Allo stesso tempo, in Cisgiordania, i coloni e l’esercito stanno monopolizzando i campi ai margini delle città, le strade e i vasti pascoli, rendendo un territorio palestinese autonomo più illusorio che mai. Questi sono passi da gigante che stanno facendo i sostenitori del “grande Israele”, dietro Netanyahu. Ma questa politica non è popolare.

“Netanyahu trae vantaggio dall’escalation regionale”

"Finché il centro di gravità della guerra era a Gaza, Netanyahu ha registrato i peggiori risultati nei sondaggi ", osserva l'esperta di sondaggi d'opinione Dahlia Scheindlin. Secondo lei, il punto di svolta, in cui gli israeliani hanno cominciato a riguadagnare una relativa fiducia nel loro primo ministro, "è stato dopo l'assassinio di un alto ufficiale iraniano in Siria ad aprile, nonostante il timore di una risposta importante da parte di Teheran e dei suoi alleati " .

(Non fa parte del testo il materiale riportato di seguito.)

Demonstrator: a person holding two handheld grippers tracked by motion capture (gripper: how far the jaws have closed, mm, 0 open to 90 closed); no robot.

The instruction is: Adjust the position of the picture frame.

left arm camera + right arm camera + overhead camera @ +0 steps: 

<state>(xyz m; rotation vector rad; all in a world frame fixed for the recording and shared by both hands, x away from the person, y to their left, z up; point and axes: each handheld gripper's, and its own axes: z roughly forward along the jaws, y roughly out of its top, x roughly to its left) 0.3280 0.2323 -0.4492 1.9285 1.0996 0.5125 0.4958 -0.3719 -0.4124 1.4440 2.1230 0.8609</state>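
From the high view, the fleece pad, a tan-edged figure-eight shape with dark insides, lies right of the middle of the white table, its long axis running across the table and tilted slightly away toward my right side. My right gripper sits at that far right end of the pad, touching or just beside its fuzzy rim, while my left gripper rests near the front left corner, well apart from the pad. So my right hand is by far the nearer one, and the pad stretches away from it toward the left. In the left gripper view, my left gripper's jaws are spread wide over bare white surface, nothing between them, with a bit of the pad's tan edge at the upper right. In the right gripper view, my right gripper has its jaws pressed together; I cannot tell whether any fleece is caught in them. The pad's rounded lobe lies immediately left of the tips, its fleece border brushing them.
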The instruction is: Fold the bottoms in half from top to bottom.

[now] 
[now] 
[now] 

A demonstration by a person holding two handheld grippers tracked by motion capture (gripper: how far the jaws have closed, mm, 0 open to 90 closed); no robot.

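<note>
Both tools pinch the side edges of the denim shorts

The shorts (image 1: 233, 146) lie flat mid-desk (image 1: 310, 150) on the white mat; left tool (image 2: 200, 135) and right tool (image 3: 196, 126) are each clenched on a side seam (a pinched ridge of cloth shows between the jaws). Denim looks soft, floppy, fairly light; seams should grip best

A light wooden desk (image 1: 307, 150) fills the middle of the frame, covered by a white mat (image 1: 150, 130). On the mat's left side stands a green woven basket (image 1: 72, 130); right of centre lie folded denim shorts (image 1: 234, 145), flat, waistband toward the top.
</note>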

Benjamin Netanyahu si ricollega così allo spaventapasseri iraniano, uno dei temi preferiti fin dal suo secondo mandato nel 2009. “Netanyahu ha beneficiato, insieme al Likud, di ogni fase dell’escalation regionale. L'opinione pubblica lo percepisce come un modo per riprendere l'iniziativa e permette al governo di dare un'immagine di forza. E anche se questa escalation comporta dei rischi, la gente crede finora di poterci convivere ”, precisa questo analista, segnato a sinistra.

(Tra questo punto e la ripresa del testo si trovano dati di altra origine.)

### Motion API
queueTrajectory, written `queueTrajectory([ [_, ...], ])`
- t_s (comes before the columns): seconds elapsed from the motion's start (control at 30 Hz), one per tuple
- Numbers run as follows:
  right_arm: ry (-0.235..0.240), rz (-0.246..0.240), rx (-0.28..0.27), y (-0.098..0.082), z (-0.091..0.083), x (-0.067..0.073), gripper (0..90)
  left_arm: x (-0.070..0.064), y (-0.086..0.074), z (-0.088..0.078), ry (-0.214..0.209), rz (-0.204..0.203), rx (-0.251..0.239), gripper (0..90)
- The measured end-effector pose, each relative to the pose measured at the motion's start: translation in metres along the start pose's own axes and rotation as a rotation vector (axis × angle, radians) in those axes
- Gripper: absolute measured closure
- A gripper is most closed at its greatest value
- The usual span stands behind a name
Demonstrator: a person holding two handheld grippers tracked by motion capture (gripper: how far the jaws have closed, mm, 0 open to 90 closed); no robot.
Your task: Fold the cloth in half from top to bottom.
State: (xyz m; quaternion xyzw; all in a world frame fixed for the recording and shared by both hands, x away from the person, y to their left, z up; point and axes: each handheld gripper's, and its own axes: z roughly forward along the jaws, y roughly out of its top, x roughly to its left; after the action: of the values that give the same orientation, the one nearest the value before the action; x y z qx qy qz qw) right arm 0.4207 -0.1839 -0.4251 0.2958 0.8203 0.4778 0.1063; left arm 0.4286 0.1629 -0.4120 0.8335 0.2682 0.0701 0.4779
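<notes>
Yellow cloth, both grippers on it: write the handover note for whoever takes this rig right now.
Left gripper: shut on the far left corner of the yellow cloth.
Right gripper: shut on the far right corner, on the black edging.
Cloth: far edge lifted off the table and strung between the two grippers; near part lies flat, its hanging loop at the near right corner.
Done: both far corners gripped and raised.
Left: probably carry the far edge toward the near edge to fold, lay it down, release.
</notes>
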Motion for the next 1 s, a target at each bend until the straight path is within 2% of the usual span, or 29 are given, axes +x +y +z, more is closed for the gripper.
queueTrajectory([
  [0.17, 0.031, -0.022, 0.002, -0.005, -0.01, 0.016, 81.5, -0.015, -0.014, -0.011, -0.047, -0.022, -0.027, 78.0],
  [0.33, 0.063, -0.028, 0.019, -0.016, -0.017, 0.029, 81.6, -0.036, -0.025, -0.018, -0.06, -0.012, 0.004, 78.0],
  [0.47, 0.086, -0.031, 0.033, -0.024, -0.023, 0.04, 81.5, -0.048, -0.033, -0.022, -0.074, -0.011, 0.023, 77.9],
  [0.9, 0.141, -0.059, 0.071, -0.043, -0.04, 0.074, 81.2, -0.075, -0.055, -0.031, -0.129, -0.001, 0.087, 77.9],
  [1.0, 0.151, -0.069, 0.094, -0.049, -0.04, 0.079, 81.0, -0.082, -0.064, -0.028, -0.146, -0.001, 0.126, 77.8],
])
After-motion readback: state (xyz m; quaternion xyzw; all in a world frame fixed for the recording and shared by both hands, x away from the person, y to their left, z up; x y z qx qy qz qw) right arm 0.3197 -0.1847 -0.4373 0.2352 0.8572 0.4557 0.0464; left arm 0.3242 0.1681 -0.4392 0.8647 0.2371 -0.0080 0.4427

La quarta guerra israeliana in Libano, che Netanyahu conduce oggi, dopo quelle del 1978, 1982 e 2006, ha serrato attorno a sé i ranghi politici e militari. Il governo è stabile. L'opposizione è unanime nel suo incoraggiamento ai soldati. Ha già dimenticato quei giorni di settembre in cui il primo ministro aveva ventilato la possibilità di licenziare Yoav Gallant, troppo critico, che da un anno, come ministro della Difesa,  si batteva per l'intervento in Libano.

Schiaccia l'avversario

Quanto potrà durare questa ritrovata unione nazionale? Sia a sinistra che a destra, voci spingono Netanyahu ad approfittare dei successi militari per ottenere un “accordo”. L'ex capo del Mossad Tamir Pardo sogna di vedere Israele imporre il disarmo di Hezbollah e quindi far uscire il Libano dall'orbita iraniana, con l'aiuto della pressione diplomatica americana e internazionale.

"Ma Netanyahu crede solo nella pace attraverso i rapporti di forza", teme un diplomatico occidentale . Questo è il motivo per cui ha rovinato, con Donald Trump, l’accordo internazionale sul nucleare iraniano del 2015. È anche per questo che ha criticato l’accordo concluso con il Libano sulla loro frontiera marittima, nel 2022. Per lui, il negoziato è possibile solo con un avversario schiacciato"

Il paradosso, in questo momento di cambiamento, è che Netanyahu appare più solo che mai alla guida del governo. Da giugno il Primo Ministro prende decisioni strategiche con una cerchia ristretta di consiglieri, che da un decennio continua a restringersi. “Netanyahu concentra nelle sue mani la gestione della guerra. Il governo approva solo le sue decisioni. Il problema è che gli alti ufficiali non hanno più fiducia in lui, perché politicizza tutto ”, lamenta il generale riservista Israel Ziv. Ciò rende ancora più incerta questa nuova fase della guerra, in cui Israele ha nel mirino le infrastrutture militari, energetiche e nucleari iraniane.